▼

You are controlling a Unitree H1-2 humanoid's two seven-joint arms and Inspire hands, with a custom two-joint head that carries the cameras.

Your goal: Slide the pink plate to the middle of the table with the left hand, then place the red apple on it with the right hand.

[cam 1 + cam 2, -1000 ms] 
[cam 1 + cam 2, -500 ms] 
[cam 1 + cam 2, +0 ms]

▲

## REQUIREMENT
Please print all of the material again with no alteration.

## EXERCISE RESPONSE
You are controlling a Unitree H1-2 humanoid's two seven-joint arms and Inspire hands, with a custom two-joint head that carries the cameras.

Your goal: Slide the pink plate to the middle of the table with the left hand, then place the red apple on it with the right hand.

[cam 1 + cam 2, -1000 ms] 
[cam 1 + cam 2, -500 ms] 
[cam 1 + cam 2, +0 ms]

No additional work is needed on this exercise.